The mean number of alleles per locus and the mean expected heterozygosity did not change significantly in the M3S population after four cycles of RS. Similarly, in the study of Wisser et al. [40], neither of the two diversity measures, determined by SSR markers, changed significantly after four cycles of RS for quantitative disease resistance in a complex maize population from CIMMYT. Kolawole et al. [17] and Wisser et al. [40] reported that the changes in different measures of SNP diversity were either small or negligible in maize populations subjected to recurrent selection. In the study by Daas et al. [41], the genetic diversity of the two maize populations also did not change significantly after two cycles of genomic selection. In contrast, Labate et al. [18] and Hinze et al. [19] observed a significant decrease in the mean number of alleles per locus and expected heterozygosity in the BSSS and BSCB1 populations after 12 and 15 cycles of reciprocal RS, respectively. A decrease in marker diversity (in terms of the number of polymorphic loci, mean number of alleles per locus, expected heterozygosity, or observed heterozygosity) within maize populations that underwent various numbers of RS cycles has also been reported in several previous studies [7,14,20,21,22,42,43,44,45,46,47].

In the present study, some alleles found in the base population (C0) were absent from subsequent cycle populations, while some alleles absent from the base population were detected in one or more subsequent cycle populations. Most of the missing alleles were generally found at low frequencies (less than 0.10), similar to the study of McLean-Rodríguez et al. [48], where most of the alleles lost or gained over time in 13 Mexican landraces had rare or low frequencies. Such rare alleles may not have been detected in the particular cycle population in the present study because of the relatively small sample size (32 plants per cycle population genotyped), which was also the case in the study by McLean-Rodriguez et al. [48], who sampled only 10 plants per population. Nevertheless, our sample size is comparable to the sample size of 30 plants used for the SSR analysis of the BSSS and BSCB1 populations studied by Hinze et al. [19]. In an earlier study, Labate et al. [18] genotyped 100 individuals from the same two maize populations using RFLP markers and reported higher estimates of average number of alleles per locus, expected heterozygosity, heterozygous plants, and number of unique alleles, which reflects not only the differences between the two types of markers used in the two studies (RFLPs versus SSRs), but also the power of larger sample sizes in detecting less frequent alleles [19]. Although the sample size of 32 genotyped plants per population in the present study was relatively small, it is comparable to sample sizes reported in some previous studies in maize using SSR markers [17,18] as well as SNP markers [19,20,48], which ranged from 10 to 36 individuals per population. However, the possible role of pollen or seed contamination during the development of the M3S cycle populations cannot be excluded either.
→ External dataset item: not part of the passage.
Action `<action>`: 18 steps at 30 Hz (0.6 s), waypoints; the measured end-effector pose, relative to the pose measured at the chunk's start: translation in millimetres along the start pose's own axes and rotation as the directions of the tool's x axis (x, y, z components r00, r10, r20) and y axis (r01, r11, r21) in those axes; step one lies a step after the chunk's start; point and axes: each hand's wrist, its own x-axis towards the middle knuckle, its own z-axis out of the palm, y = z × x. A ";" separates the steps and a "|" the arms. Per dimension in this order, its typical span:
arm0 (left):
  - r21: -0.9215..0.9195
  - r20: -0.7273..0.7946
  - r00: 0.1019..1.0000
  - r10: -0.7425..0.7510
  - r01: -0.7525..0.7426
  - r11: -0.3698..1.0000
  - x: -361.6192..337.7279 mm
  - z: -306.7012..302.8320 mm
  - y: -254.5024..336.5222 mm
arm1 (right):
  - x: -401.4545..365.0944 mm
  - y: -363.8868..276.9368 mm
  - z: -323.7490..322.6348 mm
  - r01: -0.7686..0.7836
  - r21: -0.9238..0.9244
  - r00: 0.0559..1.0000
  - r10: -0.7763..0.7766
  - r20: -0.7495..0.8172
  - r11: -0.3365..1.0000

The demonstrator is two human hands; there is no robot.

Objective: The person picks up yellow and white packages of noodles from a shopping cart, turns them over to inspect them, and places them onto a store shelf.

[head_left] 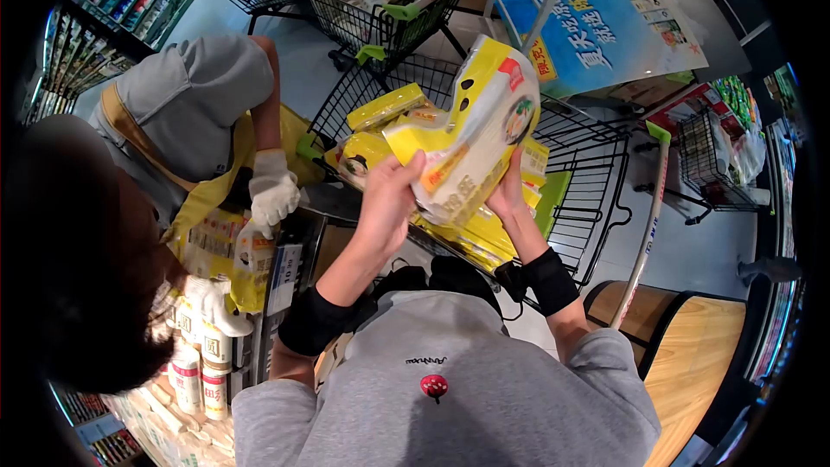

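A yellow-and-white plastic food bag [471, 134], probably of noodles, is held up tilted over a shopping cart. My left hand [391, 199] grips its lower left corner, thumb on top. My right hand [510, 186] holds the lower right side from beneath, its fingers partly hidden behind the bag. Below and behind it, the black wire shopping cart [596, 199] holds several yellow packages [385, 108], some lying flat under my hands.
At the left, a person in a grey shirt [199, 91] and white gloves [275, 186] handles yellow packages by a shelf. White cylindrical packs [214, 372] stand below. Another loaded cart [380, 9] is ahead. A blue poster [596, 35] and wooden counter [696, 363] flank the right.
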 end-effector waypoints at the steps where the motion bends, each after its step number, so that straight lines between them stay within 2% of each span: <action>1: -0.012 0.021 0.998 -0.066 0.066 0.998 -1.0 -2.3 -9.0 | 2.3 -5.6 -0.9 0.037 0.036 0.994 -0.033 -0.105 0.999; 2: -0.033 0.043 0.990 -0.137 0.138 0.990 -2.9 -2.5 -14.1 | 7.2 -9.9 -6.8 0.078 -0.064 0.988 -0.085 -0.131 0.995; 5: 0.031 0.037 0.973 -0.228 0.227 0.973 -3.9 -2.8 -14.6 | 2.3 -24.9 -22.3 0.017 -0.092 0.997 -0.024 -0.074 0.996; 6: 0.024 0.085 0.948 -0.306 0.305 0.952 1.3 -8.6 -12.2 | -0.5 -26.6 -24.4 0.018 -0.064 0.995 -0.025 -0.100 0.998; 9: -0.021 0.159 0.881 -0.447 0.455 0.890 9.0 -17.3 -4.4 | -9.0 -34.3 -41.4 0.071 -0.193 0.982 -0.103 -0.161 0.979; 10: -0.032 0.191 0.867 -0.461 0.475 0.879 14.3 -24.2 -5.5 | -11.1 -34.9 -45.1 0.083 -0.217 0.989 -0.107 -0.102 0.973; 12: -0.059 0.212 0.846 -0.489 0.510 0.858 17.5 -44.4 -14.8 | -13.4 -35.7 -46.6 0.008 -0.226 0.999 -0.019 -0.045 0.974; 14: -0.023 0.177 0.852 -0.492 0.504 0.864 17.9 -57.0 -18.0 | -14.9 -36.4 -54.9 -0.048 -0.314 0.992 0.007 -0.128 0.948; 15: 0.030 0.150 0.863 -0.482 0.484 0.875 13.4 -54.2 -16.9 | -16.7 -34.6 -49.4 -0.105 -0.286 0.978 0.046 -0.204 0.953; 17: 0.104 0.224 0.855 -0.467 0.456 0.884 14.3 -49.8 -26.8 | -15.3 -27.4 -35.5 -0.148 -0.327 0.967 0.068 -0.244 0.933; 18: 0.154 0.200 0.869 -0.453 0.429 0.890 12.4 -48.6 -31.5 | -14.6 -23.3 -25.5 -0.183 -0.339 0.959 0.093 -0.267 0.923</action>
In improved M3S cycle populations compared to C0, the mean allele frequency did not change, although slightly higher proportions of alleles with low and high frequencies were found. Similar changes in allele distribution after various cycles of RS in maize have been earlier found by Labate et al. [4], Pinto et al. [5], and Šarčević et al. [6], whereas Kolawole et al. [17] reported the opposite, a decrease in the proportion of alleles at both low and high frequencies and an increase in those at intermediate frequencies.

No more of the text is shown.